*** Opening of Task inputs ***
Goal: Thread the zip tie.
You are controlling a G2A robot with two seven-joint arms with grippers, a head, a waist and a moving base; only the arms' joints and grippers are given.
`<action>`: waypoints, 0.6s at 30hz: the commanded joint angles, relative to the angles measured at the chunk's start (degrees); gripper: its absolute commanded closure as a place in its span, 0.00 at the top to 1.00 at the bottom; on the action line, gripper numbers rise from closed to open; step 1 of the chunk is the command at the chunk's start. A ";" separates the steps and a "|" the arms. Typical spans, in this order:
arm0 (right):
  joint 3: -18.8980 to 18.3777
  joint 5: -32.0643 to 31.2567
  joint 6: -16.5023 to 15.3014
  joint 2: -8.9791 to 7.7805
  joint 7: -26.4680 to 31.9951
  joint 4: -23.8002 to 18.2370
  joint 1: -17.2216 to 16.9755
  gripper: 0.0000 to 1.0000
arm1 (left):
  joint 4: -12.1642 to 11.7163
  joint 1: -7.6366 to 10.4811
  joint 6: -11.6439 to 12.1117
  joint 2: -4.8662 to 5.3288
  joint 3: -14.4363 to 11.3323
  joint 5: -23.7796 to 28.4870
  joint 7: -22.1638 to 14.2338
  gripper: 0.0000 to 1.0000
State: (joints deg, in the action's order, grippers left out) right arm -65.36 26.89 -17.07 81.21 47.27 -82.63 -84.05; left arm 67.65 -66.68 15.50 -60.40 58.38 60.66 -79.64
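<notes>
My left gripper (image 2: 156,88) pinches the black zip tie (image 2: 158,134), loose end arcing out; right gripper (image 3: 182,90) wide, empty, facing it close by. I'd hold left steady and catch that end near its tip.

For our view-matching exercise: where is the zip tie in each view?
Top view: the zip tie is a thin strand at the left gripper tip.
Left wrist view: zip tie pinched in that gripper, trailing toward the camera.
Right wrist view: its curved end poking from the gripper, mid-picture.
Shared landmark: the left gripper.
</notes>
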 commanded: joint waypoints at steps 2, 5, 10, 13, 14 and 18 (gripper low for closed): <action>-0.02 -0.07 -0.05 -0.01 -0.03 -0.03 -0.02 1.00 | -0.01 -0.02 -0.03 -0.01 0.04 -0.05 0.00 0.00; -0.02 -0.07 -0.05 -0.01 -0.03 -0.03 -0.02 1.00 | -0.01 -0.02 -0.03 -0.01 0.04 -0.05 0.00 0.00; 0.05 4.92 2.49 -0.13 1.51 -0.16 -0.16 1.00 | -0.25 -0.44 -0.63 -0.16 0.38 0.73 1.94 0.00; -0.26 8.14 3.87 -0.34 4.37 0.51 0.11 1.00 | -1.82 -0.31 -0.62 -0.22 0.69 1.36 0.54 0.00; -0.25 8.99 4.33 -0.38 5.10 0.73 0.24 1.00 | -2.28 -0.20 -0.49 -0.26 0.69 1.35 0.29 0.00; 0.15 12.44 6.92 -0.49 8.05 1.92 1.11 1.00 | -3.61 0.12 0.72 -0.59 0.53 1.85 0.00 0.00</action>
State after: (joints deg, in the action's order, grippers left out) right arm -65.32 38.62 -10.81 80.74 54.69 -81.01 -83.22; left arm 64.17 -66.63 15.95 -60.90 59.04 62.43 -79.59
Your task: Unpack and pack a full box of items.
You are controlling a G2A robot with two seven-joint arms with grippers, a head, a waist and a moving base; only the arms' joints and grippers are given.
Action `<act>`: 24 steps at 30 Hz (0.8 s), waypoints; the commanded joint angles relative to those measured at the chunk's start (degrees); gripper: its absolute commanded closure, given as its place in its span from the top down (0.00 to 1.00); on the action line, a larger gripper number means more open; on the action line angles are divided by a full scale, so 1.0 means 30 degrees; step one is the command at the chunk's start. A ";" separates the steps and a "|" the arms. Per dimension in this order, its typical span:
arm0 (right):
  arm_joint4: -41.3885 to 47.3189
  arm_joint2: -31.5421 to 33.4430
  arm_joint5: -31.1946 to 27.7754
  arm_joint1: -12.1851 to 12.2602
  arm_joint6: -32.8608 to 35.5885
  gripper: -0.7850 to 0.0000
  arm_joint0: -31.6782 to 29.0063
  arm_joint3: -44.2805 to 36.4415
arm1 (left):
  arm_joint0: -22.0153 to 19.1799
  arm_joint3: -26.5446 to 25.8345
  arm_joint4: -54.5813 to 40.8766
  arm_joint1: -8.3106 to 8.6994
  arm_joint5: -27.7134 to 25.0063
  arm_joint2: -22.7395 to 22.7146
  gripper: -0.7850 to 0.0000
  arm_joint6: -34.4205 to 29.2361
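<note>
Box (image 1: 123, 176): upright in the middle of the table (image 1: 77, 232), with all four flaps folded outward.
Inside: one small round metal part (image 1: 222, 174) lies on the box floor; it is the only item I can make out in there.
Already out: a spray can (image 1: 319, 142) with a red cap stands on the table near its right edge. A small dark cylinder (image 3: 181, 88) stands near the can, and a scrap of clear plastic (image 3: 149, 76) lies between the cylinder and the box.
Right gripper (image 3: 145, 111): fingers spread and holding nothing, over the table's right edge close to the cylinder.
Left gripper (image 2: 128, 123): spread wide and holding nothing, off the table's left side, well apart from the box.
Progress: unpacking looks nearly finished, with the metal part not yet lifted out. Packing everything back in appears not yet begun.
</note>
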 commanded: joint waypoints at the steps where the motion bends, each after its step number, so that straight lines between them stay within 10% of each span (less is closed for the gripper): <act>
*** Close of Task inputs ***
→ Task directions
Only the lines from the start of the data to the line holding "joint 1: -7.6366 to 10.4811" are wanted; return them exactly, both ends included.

→ Response to the task
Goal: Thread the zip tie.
You are controlling a G2A robot with two seven-joint arms with grippers, a head, a waist and a moving base; only the arms' joints and grippers are given.
`<action>`: waypoints, 0.6s at 30hz: the commanded joint angles, relative to the angles measured at the chunk's start (degrees); gripper: its absolute commanded closure as a place in its span, 0.00 at the top to 1.00 at the bottom; on the action line, gripper numbers rise from closed to open; step 1 of the chunk is the command at the chunk's start. A ";" separates the steps and a "|" the arms. Typical spans, in this order:
arm0 (right):
  joint 3: -18.8980 to 18.3777
  joint 5: -32.0643 to 31.2567
  joint 6: -16.5023 to 15.3014
  joint 2: -8.9791 to 7.7805
  joint 7: -26.4680 to 31.9951
  joint 4: -23.8002 to 18.2370
  joint 1: -17.2216 to 16.9755
  gripper: 0.0000 to 1.0000
arm1 (left):
  joint 4: -12.1642 to 11.7163
  joint 1: -7.6366 to 10.4811

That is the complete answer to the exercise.